About this exercise: Every line in the listing that holds "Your" counts once; state the total and nothing more.

The records:
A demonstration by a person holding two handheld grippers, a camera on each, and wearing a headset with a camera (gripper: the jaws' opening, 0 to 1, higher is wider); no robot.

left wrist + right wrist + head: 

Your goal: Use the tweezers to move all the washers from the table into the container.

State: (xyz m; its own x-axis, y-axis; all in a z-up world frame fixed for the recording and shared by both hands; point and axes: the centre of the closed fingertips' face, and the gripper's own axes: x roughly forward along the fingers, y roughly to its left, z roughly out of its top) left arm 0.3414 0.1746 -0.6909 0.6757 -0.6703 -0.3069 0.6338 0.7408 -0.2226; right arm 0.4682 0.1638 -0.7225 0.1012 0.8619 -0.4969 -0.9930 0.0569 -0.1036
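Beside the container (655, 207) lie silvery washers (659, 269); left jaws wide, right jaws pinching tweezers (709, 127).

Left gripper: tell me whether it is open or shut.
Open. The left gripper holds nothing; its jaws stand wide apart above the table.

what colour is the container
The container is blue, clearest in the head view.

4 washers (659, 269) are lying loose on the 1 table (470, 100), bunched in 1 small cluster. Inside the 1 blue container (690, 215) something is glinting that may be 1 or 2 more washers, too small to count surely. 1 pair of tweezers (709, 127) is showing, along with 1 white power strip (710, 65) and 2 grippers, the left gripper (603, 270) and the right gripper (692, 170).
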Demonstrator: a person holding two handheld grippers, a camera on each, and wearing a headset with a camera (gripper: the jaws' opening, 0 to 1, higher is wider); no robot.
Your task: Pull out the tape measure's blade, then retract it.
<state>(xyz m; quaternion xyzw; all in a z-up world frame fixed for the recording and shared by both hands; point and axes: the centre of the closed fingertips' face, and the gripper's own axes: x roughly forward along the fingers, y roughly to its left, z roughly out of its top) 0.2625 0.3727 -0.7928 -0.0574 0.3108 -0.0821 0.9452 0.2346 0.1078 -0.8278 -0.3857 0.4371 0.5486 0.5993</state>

Solution to this exercise: 2